### Records shown
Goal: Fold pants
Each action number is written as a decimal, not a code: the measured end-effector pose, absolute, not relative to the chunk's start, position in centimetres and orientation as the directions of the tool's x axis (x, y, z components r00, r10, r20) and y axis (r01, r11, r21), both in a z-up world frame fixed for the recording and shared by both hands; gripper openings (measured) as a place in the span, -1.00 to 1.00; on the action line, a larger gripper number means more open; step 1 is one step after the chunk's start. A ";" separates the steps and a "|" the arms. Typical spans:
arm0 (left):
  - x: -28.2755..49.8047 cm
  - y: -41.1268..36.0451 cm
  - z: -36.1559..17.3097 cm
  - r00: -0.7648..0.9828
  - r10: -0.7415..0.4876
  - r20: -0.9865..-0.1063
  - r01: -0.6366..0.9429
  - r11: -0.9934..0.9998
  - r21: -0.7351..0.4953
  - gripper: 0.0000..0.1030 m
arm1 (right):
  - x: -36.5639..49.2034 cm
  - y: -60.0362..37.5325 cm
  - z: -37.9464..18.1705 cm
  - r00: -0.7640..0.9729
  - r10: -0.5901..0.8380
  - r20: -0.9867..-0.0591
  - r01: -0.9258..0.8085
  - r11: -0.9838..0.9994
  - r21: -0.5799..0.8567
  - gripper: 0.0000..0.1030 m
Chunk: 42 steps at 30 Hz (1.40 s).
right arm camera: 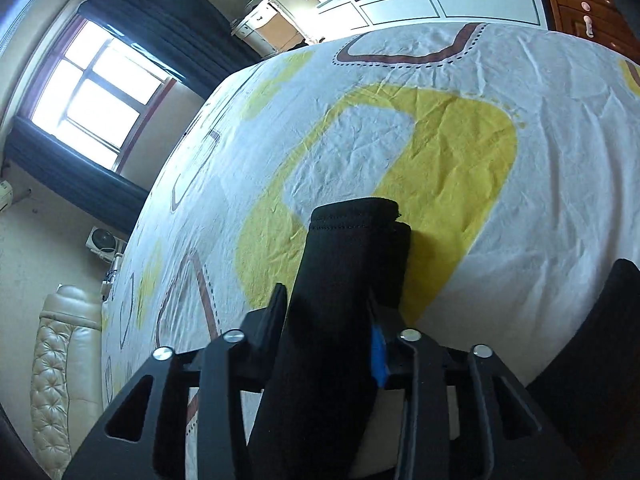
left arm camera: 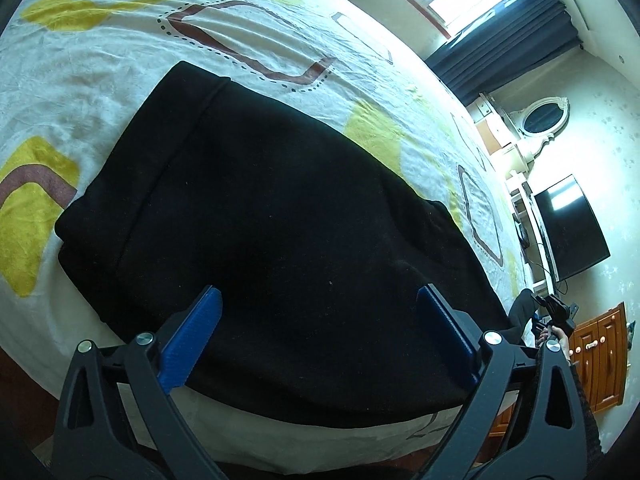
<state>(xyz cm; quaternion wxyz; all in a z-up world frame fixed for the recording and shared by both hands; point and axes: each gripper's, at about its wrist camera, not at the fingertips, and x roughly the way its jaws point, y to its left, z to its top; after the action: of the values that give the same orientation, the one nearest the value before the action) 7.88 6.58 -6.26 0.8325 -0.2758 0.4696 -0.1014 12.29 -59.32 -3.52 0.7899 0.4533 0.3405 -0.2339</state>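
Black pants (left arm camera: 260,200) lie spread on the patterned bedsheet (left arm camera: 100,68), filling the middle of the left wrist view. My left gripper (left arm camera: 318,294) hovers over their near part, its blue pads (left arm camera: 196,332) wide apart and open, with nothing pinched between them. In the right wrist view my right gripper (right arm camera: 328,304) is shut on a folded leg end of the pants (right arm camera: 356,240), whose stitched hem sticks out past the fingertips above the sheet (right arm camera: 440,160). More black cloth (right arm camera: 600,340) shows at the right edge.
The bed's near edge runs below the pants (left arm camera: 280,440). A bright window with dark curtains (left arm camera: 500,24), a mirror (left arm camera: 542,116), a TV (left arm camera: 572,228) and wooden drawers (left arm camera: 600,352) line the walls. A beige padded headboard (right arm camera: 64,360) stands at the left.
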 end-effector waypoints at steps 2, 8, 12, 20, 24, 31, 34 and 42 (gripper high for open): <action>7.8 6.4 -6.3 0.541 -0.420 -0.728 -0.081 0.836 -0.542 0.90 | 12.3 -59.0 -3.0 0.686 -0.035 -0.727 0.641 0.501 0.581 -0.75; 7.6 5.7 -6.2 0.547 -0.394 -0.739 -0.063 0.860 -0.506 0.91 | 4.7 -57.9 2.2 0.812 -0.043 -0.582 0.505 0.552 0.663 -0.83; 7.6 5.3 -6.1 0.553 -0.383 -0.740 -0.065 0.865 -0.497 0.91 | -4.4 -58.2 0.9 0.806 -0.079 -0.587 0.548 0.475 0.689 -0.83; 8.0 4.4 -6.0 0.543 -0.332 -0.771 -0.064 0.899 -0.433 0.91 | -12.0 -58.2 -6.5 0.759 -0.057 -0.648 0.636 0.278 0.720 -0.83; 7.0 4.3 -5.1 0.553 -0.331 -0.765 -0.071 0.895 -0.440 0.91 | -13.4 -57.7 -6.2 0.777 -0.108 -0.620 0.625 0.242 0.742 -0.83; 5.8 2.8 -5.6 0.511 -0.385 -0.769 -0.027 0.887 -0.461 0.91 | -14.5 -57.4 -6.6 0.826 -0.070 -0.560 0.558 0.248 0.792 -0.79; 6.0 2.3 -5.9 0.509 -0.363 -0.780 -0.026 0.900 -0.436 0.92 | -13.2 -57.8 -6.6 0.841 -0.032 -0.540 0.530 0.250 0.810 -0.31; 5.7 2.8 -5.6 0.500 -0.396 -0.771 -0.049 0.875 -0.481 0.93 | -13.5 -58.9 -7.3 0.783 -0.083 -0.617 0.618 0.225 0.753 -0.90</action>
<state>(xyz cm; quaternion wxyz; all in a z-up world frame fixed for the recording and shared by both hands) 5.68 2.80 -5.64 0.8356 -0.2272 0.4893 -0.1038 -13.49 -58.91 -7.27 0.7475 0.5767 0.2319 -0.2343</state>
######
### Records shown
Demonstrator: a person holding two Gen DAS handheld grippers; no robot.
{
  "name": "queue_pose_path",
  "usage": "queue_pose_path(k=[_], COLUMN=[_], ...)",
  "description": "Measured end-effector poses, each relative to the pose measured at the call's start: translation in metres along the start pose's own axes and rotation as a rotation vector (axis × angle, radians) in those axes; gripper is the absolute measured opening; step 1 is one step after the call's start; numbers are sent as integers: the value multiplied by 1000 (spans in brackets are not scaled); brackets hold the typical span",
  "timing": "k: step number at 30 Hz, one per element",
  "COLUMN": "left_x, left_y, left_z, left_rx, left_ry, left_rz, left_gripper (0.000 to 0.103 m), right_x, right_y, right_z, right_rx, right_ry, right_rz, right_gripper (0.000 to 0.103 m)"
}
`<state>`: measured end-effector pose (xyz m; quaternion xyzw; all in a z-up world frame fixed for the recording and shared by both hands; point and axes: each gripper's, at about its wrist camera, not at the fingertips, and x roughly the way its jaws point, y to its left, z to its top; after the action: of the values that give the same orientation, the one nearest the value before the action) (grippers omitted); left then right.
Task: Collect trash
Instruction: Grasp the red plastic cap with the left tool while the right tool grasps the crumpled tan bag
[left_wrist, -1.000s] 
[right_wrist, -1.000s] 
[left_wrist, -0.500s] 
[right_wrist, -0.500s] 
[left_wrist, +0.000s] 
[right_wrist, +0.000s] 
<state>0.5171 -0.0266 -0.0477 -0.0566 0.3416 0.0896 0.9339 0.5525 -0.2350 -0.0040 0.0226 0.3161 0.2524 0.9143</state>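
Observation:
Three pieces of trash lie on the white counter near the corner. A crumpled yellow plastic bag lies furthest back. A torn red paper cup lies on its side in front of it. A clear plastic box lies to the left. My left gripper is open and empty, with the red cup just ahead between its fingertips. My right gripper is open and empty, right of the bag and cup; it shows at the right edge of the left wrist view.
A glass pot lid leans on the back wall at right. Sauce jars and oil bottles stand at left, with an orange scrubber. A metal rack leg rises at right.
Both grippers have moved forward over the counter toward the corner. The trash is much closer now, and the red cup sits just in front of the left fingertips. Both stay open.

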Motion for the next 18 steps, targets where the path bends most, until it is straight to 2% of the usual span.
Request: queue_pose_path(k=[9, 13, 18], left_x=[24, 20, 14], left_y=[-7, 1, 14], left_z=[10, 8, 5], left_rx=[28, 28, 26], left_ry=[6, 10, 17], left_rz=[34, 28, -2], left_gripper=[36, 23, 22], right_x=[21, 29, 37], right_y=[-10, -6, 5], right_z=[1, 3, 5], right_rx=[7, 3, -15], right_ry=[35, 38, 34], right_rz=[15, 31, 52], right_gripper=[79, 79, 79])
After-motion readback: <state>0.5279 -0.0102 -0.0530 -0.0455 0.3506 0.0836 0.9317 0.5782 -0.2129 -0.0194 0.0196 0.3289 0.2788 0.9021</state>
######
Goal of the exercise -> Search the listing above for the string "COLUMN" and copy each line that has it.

Response box ->
  "usage": "queue_pose_path(k=[_], COLUMN=[_], ...)",
  "COLUMN": "left_x, left_y, left_z, left_rx, left_ry, left_rz, left_gripper (0.000 to 0.103 m), right_x, right_y, right_z, right_rx, right_ry, right_rz, right_gripper (0.000 to 0.103 m)"

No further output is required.